LPKNI menilai aktivitas industri tersebut berpotensi menimbulkan kerusakan serius, antara lain getaran alat berat yang dapat mengganggu struktur candi, erosi tanah yang mengancam kanal kuno, serta terganggunya ekosistem kawasan yang berfungsi sebagai penyangga alami. Lembaga itu juga menyoroti risiko turunnya kredibilitas pemerintah daerah dalam menjaga warisan budaya nasional.

Laporan LPKNI menyebut berbagai aktivitas di kawasan itu diduga kuat melanggar Undang-Undang Nomor 11 Tahun 2010 tentang Cagar Budaya.
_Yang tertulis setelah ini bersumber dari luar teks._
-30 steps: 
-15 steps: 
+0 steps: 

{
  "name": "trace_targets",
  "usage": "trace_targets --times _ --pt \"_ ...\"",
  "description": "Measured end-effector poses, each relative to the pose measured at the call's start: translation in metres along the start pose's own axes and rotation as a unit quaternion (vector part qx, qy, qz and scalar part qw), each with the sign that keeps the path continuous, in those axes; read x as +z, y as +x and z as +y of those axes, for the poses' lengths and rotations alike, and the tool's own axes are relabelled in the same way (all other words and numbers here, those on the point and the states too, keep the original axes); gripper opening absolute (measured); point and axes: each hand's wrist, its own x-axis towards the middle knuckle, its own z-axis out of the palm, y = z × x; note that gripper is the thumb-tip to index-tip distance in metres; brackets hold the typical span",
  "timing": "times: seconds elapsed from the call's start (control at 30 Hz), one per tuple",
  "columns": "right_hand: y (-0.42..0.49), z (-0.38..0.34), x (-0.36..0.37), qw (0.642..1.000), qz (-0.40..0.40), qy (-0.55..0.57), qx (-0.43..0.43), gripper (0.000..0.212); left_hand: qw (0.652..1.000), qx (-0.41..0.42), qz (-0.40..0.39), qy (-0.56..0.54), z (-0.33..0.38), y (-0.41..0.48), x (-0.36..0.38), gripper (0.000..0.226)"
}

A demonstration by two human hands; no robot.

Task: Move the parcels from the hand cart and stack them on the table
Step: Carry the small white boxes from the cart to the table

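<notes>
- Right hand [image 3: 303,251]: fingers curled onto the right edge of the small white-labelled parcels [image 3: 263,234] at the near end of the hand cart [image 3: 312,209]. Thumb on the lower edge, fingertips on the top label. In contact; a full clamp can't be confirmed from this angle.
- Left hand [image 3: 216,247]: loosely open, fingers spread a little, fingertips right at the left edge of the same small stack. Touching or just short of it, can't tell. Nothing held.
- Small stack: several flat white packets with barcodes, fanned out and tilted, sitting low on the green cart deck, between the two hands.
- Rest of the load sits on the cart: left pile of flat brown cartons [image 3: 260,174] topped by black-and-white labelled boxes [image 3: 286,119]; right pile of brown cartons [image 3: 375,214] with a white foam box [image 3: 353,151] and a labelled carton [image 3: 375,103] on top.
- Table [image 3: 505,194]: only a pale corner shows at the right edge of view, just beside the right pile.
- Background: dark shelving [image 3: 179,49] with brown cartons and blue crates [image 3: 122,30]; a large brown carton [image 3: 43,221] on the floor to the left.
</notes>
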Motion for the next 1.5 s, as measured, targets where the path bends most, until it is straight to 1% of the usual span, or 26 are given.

Sejumlah pasal yang disebut dilanggar antara lain:

• Pasal 66 tentang larangan merusak cagar budaya

• Pasal 81 terkait perubahan fungsi ruang situs

• Pasal 112 mengenai pemanfaatan cagar budaya secara komersial tanpa izin

Selain itu, LPKNI mengingatkan bahwa pelanggaran tersebut dapat dikenai sanksi pidana, termasuk hukuman penjara hingga 5 tahun dan denda maksimal Rp5 miliar.
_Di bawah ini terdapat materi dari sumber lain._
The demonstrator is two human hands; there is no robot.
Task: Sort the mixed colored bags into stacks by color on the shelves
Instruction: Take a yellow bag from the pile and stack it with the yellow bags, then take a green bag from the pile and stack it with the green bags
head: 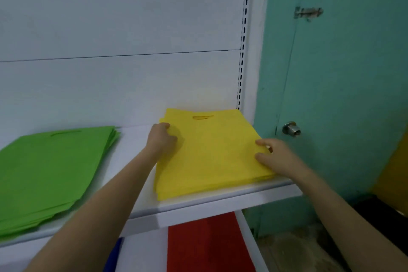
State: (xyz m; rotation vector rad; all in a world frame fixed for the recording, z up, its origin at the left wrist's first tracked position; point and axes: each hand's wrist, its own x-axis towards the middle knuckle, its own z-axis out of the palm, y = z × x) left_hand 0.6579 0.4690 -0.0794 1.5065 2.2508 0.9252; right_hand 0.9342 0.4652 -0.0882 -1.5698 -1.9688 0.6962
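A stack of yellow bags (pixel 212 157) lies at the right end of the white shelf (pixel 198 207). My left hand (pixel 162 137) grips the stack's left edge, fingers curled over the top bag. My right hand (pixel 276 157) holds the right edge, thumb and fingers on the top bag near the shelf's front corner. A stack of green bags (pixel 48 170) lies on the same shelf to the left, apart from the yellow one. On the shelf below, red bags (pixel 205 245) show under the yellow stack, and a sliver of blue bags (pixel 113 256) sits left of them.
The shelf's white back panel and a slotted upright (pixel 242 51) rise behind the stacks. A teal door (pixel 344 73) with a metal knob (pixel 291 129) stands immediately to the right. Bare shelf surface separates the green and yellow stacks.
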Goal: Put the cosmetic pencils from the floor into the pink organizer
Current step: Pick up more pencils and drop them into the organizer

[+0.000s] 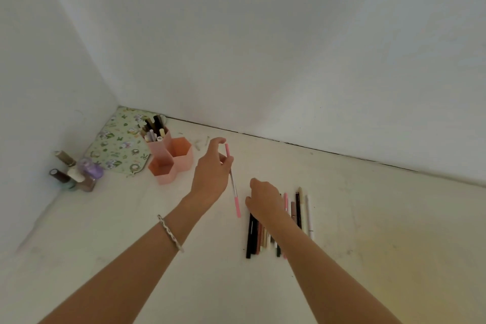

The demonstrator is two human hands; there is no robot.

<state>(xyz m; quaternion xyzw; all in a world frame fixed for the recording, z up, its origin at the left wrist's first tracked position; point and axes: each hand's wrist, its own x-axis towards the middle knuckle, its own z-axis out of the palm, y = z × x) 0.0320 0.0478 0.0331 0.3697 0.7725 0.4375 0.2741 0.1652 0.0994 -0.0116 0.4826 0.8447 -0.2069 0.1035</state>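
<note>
The left hand (210, 173) was raised above the floor (368, 244) with its grip closed on a pink-ended pencil (232, 179): thumb and fingers pinched the shaft near its upper end, and the pencil hung steeply, its lower pink tip clear of the floor. A silver bracelet (169, 233) sat on that wrist.

The right hand (264, 198) was lowered over the row of cosmetic pencils (299, 212) lying side by side on the floor, fingers curled down onto the top of the row. Whether its grip had closed on any pencil could not be told, since the hand hid its own fingertips.

The pink organizer (171, 159) stood to the left near the corner, made of hexagonal cups; the tall rear cup held several pencils upright, and the two lower front cups looked empty. It touched a patterned green pouch (118, 144) behind it. Nail polish bottles (79, 172) were clustered by the left wall (39, 87). Bare floor lay open between the left hand and the organizer.
</note>
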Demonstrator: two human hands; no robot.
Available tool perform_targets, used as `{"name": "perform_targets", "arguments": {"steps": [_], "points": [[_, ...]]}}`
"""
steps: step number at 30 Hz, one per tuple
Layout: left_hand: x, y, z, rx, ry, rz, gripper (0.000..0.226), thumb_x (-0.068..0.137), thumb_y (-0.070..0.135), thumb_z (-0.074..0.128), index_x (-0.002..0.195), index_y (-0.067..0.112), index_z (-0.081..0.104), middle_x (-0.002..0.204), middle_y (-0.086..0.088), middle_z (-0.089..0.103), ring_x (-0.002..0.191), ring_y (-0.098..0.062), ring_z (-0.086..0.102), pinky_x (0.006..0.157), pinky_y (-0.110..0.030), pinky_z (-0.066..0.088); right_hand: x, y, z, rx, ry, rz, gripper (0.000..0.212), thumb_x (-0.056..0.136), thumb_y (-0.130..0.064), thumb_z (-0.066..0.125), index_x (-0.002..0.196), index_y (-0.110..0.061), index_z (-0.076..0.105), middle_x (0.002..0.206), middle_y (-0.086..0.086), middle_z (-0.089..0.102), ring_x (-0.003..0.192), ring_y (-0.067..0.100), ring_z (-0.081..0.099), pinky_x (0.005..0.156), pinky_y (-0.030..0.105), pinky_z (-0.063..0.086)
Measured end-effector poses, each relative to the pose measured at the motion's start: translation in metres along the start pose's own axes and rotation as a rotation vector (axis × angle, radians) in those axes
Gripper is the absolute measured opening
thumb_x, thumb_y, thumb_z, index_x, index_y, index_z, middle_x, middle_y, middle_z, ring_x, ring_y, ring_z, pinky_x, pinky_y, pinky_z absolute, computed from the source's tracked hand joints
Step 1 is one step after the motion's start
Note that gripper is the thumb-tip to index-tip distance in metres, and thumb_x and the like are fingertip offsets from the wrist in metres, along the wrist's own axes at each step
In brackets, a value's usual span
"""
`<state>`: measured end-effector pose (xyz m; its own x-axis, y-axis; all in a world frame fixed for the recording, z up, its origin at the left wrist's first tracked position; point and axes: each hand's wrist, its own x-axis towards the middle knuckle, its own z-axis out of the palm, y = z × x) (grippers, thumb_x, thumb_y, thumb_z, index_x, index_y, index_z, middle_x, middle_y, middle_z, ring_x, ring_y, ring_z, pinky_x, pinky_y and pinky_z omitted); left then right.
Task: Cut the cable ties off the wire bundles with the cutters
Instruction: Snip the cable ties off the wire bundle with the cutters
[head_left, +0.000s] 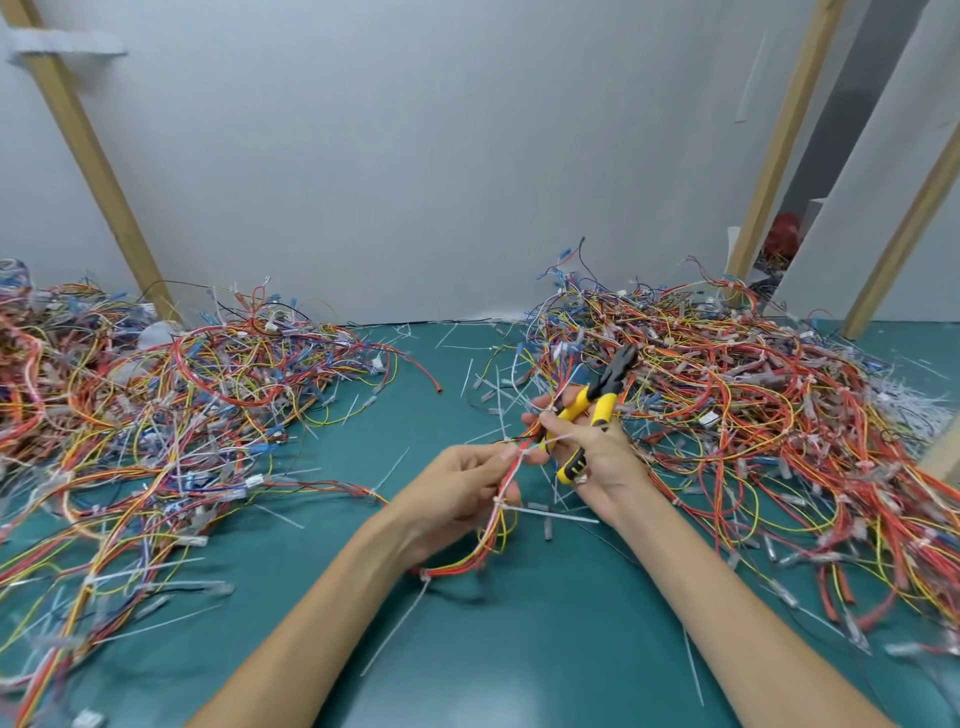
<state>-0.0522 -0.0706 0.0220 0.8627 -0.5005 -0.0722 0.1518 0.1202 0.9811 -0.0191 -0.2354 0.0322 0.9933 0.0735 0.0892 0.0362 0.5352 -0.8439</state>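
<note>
Nearest us lay the green surface (519, 665), strewn with loose wires. Above it our left hand (467, 480) pinched a red and yellow wire bundle (496, 525) beside a white cable tie (525, 457). Our right hand (605, 460) gripped the yellow cutters (597, 402), blades pointing away from the tie. We judged a cut was being lined up; next the blades would need turning onto the tie alone, sparing the wires.

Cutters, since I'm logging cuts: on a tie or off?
Off. The cutters in the right hand point away from the wire bundle; its white cable tie sits lower, by the left hand.
</note>
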Motion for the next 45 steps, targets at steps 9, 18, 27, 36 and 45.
{"name": "perform_targets", "arguments": {"steps": [9, 18, 27, 36, 45], "points": [[0.001, -0.006, 0.006, -0.185, -0.105, 0.096, 0.017, 0.095, 0.019, 0.055, 0.104, 0.004, 0.055, 0.109, -0.013, 0.069, 0.104, -0.034, 0.068, 0.082, -0.033, 0.057, 0.003, 0.003, -0.006, -0.253, 0.073, -0.040, 0.021, 0.090, 0.008, 0.059, 0.092, -0.012, 0.055, 0.085, 0.002, 0.071, 0.070, 0.016, 0.068, 0.061, 0.026, 0.056], [0.006, -0.009, -0.030, 0.604, 0.384, 0.275, 0.007, 0.095, 0.016, 0.060, 0.100, 0.013, 0.064, 0.063, 0.004, 0.069, 0.057, -0.011, 0.063, 0.065, -0.030, 0.052, 0.006, -0.012, -0.027, -1.253, 0.148, -0.550, 0.030, 0.071, -0.016, 0.066, 0.097, -0.024, 0.053, 0.080, -0.011, 0.048, 0.074, -0.001, 0.047, 0.061, 0.008, 0.032], [0.003, -0.007, -0.029, 0.761, 0.341, 0.307, 0.016, 0.097, 0.012, 0.055, 0.110, 0.008, 0.063, 0.081, -0.002, 0.075, 0.069, -0.013, 0.065, 0.074, -0.023, 0.052, 0.006, -0.006, -0.032, -1.670, 0.007, -0.406, 0.044, 0.069, -0.026, 0.070, 0.111, -0.027, 0.058, 0.101, -0.009, 0.058, 0.098, 0.016, 0.050, 0.084, 0.031, 0.044], [0.004, -0.012, -0.026, 0.873, 0.295, 0.335, 0.017, 0.098, 0.017, 0.054, 0.111, 0.013, 0.064, 0.077, 0.006, 0.073, 0.058, -0.005, 0.056, 0.060, -0.015, 0.043, 0.004, 0.002, -0.027, -1.779, -0.022, -0.377, 0.044, 0.069, -0.027, 0.066, 0.112, -0.028, 0.054, 0.100, -0.008, 0.059, 0.099, 0.019, 0.053, 0.089, 0.036, 0.035], [0.007, -0.015, -0.028, 0.898, 0.262, 0.319, 0.025, 0.097, 0.023, 0.056, 0.121, 0.023, 0.064, 0.075, 0.013, 0.072, 0.056, 0.000, 0.052, 0.059, -0.014, 0.042, 0.001, 0.010, -0.018, -1.768, -0.042, -0.391, 0.040, 0.067, -0.026, 0.064, 0.106, -0.029, 0.054, 0.091, -0.008, 0.058, 0.090, 0.019, 0.053, 0.084, 0.035, 0.033]]}}
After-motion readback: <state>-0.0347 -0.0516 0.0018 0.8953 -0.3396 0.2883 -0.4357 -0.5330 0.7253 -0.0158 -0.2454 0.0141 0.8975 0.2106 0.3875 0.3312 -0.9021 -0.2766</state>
LPKNI Desak Penindakan dan Penghentian Aktivitas Industri

Ketua Umum LPKNI, Kurniadi Hidayat, menegaskan kawasan Muarajambi merupakan warisan budaya penting yang wajib dilindungi. Ia menekankan bahwa kelestarian situs tidak hanya berkaitan dengan sejarah Nusantara, tetapi juga berdampak pada sektor pariwisata dan perlindungan konsumen.